L’orda si arrampica per tutto il paese e raggiunge
Tijuana, città del nord, industriale e di confine, in cui c’è chi considera il
resto del Messico come uno sconfinato meridione.
“Il discorso che circola in rete, per cui i
migranti sporcano le strade e lasciano un macello lungo il tragitto, ha
alimentato il rifiuto degli abitanti della Baja California [lo stato in
cui si trova Tijuana]”, commenta Gabriel Pérez Duperou, ricercatore del
Colegio de la Frontera Norte, uno dei più importanti centri di border
studies del paese. “Mano a mano che i migranti avanzavano ci
chiedevano se sarebbero arrivati a Tijuana o se avrebbero percorso la rotta del
Golfo del Messico. Ci sembrava difficile che arrivassero fin qua”.
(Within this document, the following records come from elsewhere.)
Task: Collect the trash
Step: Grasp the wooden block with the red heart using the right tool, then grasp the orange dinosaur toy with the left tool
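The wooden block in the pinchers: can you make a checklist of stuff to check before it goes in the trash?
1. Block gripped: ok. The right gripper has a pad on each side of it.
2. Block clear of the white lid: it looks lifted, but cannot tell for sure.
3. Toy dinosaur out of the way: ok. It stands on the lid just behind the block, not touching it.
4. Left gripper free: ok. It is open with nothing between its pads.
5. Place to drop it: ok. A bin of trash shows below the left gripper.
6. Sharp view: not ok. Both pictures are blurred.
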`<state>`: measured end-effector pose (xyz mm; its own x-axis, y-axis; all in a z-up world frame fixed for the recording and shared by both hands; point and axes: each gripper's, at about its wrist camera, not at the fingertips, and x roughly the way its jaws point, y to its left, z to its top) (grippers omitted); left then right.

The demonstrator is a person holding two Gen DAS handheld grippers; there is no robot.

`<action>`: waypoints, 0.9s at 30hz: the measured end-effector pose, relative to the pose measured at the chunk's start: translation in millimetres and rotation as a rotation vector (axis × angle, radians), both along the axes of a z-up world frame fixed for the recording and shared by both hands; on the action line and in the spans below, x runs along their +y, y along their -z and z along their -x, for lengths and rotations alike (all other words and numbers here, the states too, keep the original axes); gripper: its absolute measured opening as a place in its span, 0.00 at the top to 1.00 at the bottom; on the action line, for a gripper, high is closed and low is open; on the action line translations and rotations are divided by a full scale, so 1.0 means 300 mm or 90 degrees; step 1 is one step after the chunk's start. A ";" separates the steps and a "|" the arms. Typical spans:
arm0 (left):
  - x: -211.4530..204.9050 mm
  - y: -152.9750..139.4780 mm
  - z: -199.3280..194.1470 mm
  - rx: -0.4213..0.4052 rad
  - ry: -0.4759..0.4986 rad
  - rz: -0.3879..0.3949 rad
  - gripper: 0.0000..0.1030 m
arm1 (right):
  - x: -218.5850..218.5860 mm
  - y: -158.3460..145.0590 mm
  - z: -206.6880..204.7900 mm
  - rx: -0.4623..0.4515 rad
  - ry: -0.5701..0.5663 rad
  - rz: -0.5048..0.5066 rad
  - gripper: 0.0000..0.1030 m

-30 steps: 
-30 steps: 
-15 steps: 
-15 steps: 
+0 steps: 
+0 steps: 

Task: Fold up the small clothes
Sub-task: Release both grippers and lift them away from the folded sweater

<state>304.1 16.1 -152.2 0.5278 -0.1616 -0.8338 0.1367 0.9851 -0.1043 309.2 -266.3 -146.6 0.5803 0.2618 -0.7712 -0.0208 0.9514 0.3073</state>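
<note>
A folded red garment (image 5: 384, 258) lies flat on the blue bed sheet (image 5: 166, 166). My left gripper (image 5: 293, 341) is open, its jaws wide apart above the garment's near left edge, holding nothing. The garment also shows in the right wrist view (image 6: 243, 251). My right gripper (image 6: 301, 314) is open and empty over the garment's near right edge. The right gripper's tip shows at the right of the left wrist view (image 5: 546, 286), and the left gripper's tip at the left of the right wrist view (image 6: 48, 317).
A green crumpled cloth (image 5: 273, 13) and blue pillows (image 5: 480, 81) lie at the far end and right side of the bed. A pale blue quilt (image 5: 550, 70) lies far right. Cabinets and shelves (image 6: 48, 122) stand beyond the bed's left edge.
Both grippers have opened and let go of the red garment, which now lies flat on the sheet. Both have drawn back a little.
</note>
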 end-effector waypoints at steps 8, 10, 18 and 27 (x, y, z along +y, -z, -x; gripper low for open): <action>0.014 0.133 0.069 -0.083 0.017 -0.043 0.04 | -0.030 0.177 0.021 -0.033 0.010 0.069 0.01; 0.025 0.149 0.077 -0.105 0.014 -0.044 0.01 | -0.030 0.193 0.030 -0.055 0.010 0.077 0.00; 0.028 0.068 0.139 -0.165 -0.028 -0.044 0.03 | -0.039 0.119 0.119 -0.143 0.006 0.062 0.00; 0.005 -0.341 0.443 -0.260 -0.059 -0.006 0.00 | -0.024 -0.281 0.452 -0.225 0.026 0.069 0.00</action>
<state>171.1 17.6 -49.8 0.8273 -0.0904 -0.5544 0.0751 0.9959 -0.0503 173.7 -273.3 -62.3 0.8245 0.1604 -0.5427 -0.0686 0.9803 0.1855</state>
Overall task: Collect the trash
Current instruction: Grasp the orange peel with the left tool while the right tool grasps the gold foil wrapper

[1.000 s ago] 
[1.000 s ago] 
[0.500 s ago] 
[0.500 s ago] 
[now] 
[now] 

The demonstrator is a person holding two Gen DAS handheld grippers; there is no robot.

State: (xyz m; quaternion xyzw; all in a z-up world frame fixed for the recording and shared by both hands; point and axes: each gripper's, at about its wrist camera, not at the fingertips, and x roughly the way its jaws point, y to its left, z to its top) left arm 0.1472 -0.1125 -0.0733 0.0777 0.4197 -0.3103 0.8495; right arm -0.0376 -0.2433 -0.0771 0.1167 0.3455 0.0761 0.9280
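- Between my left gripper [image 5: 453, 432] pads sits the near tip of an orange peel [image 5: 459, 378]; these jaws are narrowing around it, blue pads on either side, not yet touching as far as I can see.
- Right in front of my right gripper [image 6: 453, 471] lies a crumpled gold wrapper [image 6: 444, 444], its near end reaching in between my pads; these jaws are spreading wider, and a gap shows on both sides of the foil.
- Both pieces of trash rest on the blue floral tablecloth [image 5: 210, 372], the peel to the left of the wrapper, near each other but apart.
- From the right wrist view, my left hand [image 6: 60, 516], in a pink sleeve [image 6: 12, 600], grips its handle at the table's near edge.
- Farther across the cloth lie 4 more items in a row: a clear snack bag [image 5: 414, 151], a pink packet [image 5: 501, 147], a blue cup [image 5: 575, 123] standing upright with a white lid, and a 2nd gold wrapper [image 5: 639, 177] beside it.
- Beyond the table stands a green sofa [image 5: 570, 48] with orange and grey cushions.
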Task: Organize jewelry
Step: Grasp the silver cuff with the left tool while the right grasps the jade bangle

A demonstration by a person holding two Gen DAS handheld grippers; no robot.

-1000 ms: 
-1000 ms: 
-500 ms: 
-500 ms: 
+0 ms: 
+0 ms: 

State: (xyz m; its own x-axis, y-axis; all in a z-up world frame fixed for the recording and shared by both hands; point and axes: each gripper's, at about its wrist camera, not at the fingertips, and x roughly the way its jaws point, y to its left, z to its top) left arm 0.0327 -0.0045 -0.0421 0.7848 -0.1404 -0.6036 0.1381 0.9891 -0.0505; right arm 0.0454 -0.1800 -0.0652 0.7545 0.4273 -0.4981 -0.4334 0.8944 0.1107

Eppure l’orda si arrampica per tutto il
paese e raggiunge Tijuana, città del nord, industriale e di confine, in cui,
spiega Duperou, c’è chi considera il resto del Messico come uno sconfinato
meridione. Quello che sta più a sud è totalmente un altro pianeta: visto da qui
il Centroamerica appare come una terra distante, sprofondata in una povertà
estrema e pericolosa. “Molti tijuanensi si muovono costantemente da una parte
all’altra della frontiera: parlano perfettamente inglese, hanno la residenza
negli Stati Uniti e sostengono un discorso che celebra la difesa del
territorio, la sicurezza nazionale, l’importanza dell’esercito, il rispetto della
legge” continua il ricercatore, “tutto questo si è tradotto in un rifiuto verso
la popolazione migrante centroamericana”.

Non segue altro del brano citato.